▶ EXERCISE GOAL:
Where the records below show a line containing "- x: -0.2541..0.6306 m", start copying; end with the line containing "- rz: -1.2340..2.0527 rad", and copy it too.

▶ EXTRACTED DATA:
▽

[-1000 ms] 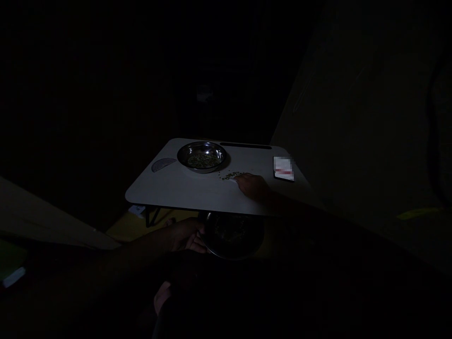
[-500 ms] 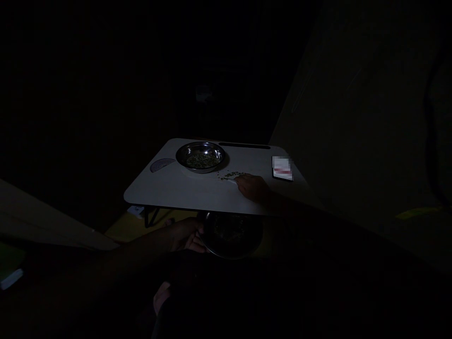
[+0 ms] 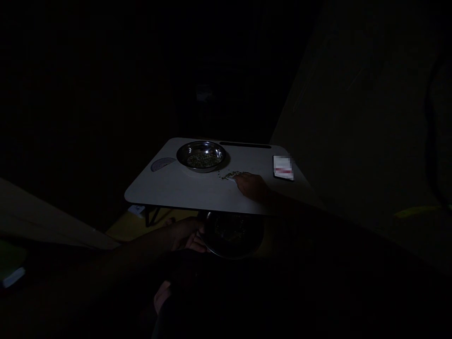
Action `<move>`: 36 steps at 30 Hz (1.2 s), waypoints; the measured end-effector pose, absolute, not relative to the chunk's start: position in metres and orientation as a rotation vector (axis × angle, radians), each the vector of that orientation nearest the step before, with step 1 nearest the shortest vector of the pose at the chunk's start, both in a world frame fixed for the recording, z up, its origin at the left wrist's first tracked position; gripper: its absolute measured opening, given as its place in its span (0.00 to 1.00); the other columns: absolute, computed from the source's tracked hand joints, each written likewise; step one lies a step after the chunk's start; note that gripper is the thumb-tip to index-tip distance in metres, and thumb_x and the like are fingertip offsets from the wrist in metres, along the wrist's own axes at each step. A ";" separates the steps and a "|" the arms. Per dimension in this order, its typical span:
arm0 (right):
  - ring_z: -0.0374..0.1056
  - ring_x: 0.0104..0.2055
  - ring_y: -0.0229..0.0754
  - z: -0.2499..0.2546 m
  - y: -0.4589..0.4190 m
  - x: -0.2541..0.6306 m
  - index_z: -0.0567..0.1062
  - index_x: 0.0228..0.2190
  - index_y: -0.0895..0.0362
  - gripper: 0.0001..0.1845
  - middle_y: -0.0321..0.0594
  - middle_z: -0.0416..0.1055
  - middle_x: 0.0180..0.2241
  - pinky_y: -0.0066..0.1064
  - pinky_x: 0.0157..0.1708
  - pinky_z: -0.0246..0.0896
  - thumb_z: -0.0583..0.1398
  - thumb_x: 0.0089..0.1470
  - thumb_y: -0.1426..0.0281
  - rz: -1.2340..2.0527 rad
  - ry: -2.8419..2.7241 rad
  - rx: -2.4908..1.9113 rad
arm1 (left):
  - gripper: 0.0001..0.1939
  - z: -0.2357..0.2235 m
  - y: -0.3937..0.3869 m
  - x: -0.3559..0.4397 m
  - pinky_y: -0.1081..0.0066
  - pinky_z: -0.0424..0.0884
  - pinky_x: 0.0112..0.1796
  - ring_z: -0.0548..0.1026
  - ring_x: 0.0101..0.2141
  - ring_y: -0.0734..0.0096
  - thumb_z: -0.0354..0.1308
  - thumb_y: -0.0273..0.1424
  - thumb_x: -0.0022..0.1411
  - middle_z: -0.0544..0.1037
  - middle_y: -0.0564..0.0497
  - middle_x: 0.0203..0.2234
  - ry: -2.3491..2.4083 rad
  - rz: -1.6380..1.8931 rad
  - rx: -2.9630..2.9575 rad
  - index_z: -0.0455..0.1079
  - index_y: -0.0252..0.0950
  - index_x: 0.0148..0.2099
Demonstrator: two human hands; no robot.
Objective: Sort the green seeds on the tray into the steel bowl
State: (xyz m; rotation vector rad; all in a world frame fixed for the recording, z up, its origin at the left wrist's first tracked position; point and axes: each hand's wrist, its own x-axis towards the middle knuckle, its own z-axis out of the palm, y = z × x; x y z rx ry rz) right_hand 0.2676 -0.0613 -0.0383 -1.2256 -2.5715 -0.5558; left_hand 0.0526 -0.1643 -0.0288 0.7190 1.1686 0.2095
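Currently your right hand [image 3: 252,187] is nearly closed over the bench [image 3: 183,193], with a small pale strip [image 3: 230,179] pinched at its fingertips, just beside scattered green bits [image 3: 226,175]. Beyond that hand, to its left, stands a shiny bowl [image 3: 192,150] holding more bits; to its right lies a flat slab [image 3: 283,167]. Your left hand [image 3: 192,234], fingers curled, grips the darker bowl [image 3: 221,254] immediately to its right, below the bench edge.

Over on the pale counter [image 3: 180,195], someone's right grip [image 3: 252,187] pinches a whitish piece [image 3: 230,179] by scattered green bits [image 3: 238,173]; a steel bowl [image 3: 201,169] sits beyond it, leftward, a lit device [image 3: 283,167] rightward. Below, their left grip [image 3: 190,234] holds a dark bowl [image 3: 226,253].
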 end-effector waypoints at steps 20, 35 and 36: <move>0.57 0.39 0.39 -0.043 -0.059 0.272 0.62 0.40 0.59 0.16 0.41 0.64 0.37 0.29 0.34 0.52 0.44 0.48 0.74 -0.497 -2.599 -1.164 | 0.07 -0.028 -0.165 0.054 0.71 0.64 0.26 0.70 0.21 0.70 0.45 0.26 0.39 0.71 0.49 0.15 1.165 0.228 0.745 0.62 0.31 0.25; 0.57 0.39 0.38 -0.041 -0.066 0.270 0.62 0.39 0.58 0.15 0.41 0.64 0.36 0.29 0.33 0.52 0.44 0.48 0.74 -0.465 -2.637 -1.158 | 0.09 -0.028 -0.164 0.055 0.71 0.63 0.26 0.70 0.21 0.71 0.44 0.26 0.39 0.70 0.50 0.13 1.170 0.204 0.747 0.62 0.31 0.26; 0.57 0.39 0.38 -0.042 -0.066 0.270 0.62 0.39 0.59 0.16 0.41 0.64 0.36 0.29 0.33 0.52 0.44 0.48 0.74 -0.465 -2.643 -1.145 | 0.08 -0.028 -0.164 0.055 0.72 0.63 0.26 0.70 0.21 0.71 0.44 0.26 0.39 0.70 0.50 0.13 1.167 0.204 0.747 0.62 0.32 0.26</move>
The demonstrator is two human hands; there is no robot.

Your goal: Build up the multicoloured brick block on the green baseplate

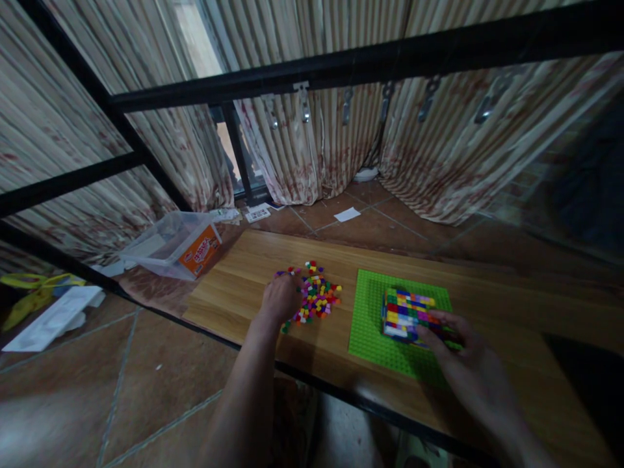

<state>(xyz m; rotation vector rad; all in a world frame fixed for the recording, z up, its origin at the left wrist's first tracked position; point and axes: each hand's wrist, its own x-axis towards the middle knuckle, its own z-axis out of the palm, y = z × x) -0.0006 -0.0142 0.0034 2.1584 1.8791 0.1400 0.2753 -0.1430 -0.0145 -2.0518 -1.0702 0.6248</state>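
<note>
My left hand [281,298] is at the left side of a loose pile of small coloured toy bricks [319,298]. Its fingers curl down among the bricks, and anything between the fingertips is hidden. On the right, a green baseplate [363,325] lies on the wooden tabletop. A block built of many-coloured bricks [404,312] rises from the plate. My right hand [461,344] closes round the right end of this block, thumb on the near side and fingers on the far side.
The wooden table [234,273] has a dark front edge. Beyond its left end stands a clear plastic box [170,244] with an orange label. A black metal rail [312,75] with hanging clips crosses above. Papers [347,214] lie on the tiled floor; a dark object [585,383] sits at right.
</note>
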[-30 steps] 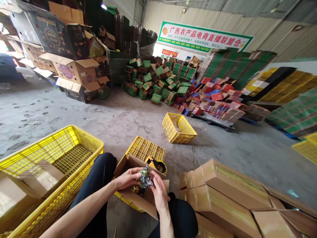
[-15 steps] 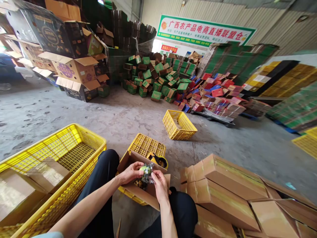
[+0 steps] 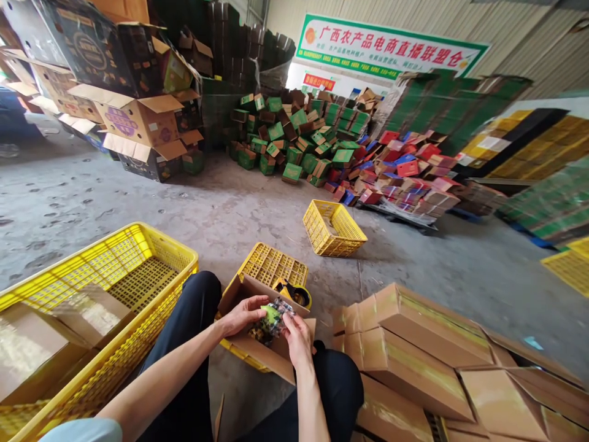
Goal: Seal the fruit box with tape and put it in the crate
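Note:
A green fruit (image 3: pixel 272 315), partly covered by clear crinkled plastic wrap (image 3: pixel 283 306), is held between my hands above an open cardboard box (image 3: pixel 280 363). My left hand (image 3: pixel 243 314) has its thumb and fingers closed on the fruit's left side. On the other side, my right hand (image 3: pixel 297 334) pinches the plastic wrap. Some yellow and dark items, too small to name, show inside the box under the fruit. The box rests on a yellow plastic crate (image 3: pixel 276 265) between my knees.
A tape dispenser (image 3: pixel 294 291) lies by the box's far edge. A large yellow crate (image 3: pixel 175 261) with cardboard boxes in it stands left. Stacked cardboard boxes (image 3: pixel 423 356) are on the right. Another yellow crate (image 3: pixel 335 230) sits ahead, before piled green and red cartons.
The fruit now shows more of its bright green surface, and the plastic around it is spread wider. My left fingers have straightened slightly. The view has tilted down a little.

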`<move>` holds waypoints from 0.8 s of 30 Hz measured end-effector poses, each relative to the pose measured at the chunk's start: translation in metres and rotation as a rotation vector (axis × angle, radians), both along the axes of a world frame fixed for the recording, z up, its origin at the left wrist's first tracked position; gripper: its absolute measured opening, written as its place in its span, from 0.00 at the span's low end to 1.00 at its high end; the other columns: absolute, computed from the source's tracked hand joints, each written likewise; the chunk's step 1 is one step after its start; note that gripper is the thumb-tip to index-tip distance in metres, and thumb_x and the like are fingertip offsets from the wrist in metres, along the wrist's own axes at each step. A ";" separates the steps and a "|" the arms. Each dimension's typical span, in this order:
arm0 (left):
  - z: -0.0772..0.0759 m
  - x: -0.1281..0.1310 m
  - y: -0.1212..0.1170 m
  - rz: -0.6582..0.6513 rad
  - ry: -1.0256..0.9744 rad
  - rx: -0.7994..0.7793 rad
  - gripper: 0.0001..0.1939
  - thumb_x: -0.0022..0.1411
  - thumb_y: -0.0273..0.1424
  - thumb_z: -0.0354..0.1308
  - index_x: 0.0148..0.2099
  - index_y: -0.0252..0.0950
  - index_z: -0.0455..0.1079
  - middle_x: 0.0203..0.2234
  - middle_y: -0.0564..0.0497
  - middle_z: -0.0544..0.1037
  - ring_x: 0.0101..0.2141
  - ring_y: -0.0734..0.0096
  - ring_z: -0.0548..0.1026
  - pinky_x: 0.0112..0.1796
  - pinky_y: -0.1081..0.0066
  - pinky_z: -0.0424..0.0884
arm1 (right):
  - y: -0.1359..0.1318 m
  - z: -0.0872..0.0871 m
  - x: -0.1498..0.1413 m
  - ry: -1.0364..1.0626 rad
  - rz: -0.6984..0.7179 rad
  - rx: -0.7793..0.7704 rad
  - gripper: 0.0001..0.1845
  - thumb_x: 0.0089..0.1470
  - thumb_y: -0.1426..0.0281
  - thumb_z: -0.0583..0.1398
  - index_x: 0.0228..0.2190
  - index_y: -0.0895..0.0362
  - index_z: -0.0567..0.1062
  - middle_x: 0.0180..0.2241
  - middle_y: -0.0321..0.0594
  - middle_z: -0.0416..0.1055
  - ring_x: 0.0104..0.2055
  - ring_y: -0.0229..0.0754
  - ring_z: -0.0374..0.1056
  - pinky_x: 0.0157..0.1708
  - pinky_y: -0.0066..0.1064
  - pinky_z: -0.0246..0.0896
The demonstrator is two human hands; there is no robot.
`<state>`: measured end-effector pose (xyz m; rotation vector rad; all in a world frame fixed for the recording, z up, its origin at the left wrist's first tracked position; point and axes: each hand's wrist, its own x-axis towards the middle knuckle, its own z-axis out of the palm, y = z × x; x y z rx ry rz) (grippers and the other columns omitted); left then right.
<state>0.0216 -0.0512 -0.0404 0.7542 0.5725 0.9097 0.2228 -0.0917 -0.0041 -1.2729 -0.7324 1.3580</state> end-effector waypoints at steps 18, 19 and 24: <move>0.002 -0.004 0.002 -0.051 -0.033 -0.181 0.32 0.55 0.38 0.79 0.60 0.38 0.78 0.49 0.43 0.81 0.41 0.68 0.81 0.48 0.67 0.74 | 0.002 -0.001 0.002 0.043 -0.069 -0.015 0.29 0.35 0.50 0.79 0.36 0.54 0.86 0.42 0.45 0.85 0.43 0.51 0.80 0.37 0.35 0.76; 0.002 -0.005 0.002 -0.056 -0.015 -0.166 0.31 0.55 0.38 0.79 0.59 0.37 0.79 0.48 0.43 0.82 0.40 0.68 0.80 0.46 0.69 0.74 | 0.001 -0.001 0.002 0.033 -0.042 -0.017 0.29 0.36 0.50 0.78 0.37 0.53 0.86 0.43 0.45 0.85 0.43 0.51 0.80 0.38 0.36 0.76; 0.006 -0.005 0.001 -0.073 0.090 -0.099 0.24 0.53 0.40 0.79 0.48 0.32 0.81 0.39 0.45 0.81 0.34 0.72 0.77 0.38 0.74 0.69 | -0.004 0.001 -0.004 -0.036 0.127 -0.009 0.30 0.45 0.47 0.74 0.43 0.54 0.85 0.46 0.46 0.84 0.46 0.54 0.80 0.43 0.40 0.77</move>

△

▶ FINISHED EXERCISE:
  - x: -0.2541..0.6306 m
  - index_z: -0.0567..0.1062
  - index_x: 0.0228..0.2190
  - index_y: -0.0895..0.0362
  - gripper: 0.0001..0.1845
  - middle_y: -0.0321..0.0594
  - middle_z: -0.0416..0.1055
  - middle_x: 0.0180..0.2241
  - pinky_y: -0.0066..0.1064
  - pinky_x: 0.0157..0.1708
  - pinky_z: -0.0246..0.0896
  - thumb_z: -0.0583..0.1398
  - thumb_x: 0.0089..0.1470
  - thumb_y: -0.1426..0.0281
  - rz: -1.2340..2.0527 rad

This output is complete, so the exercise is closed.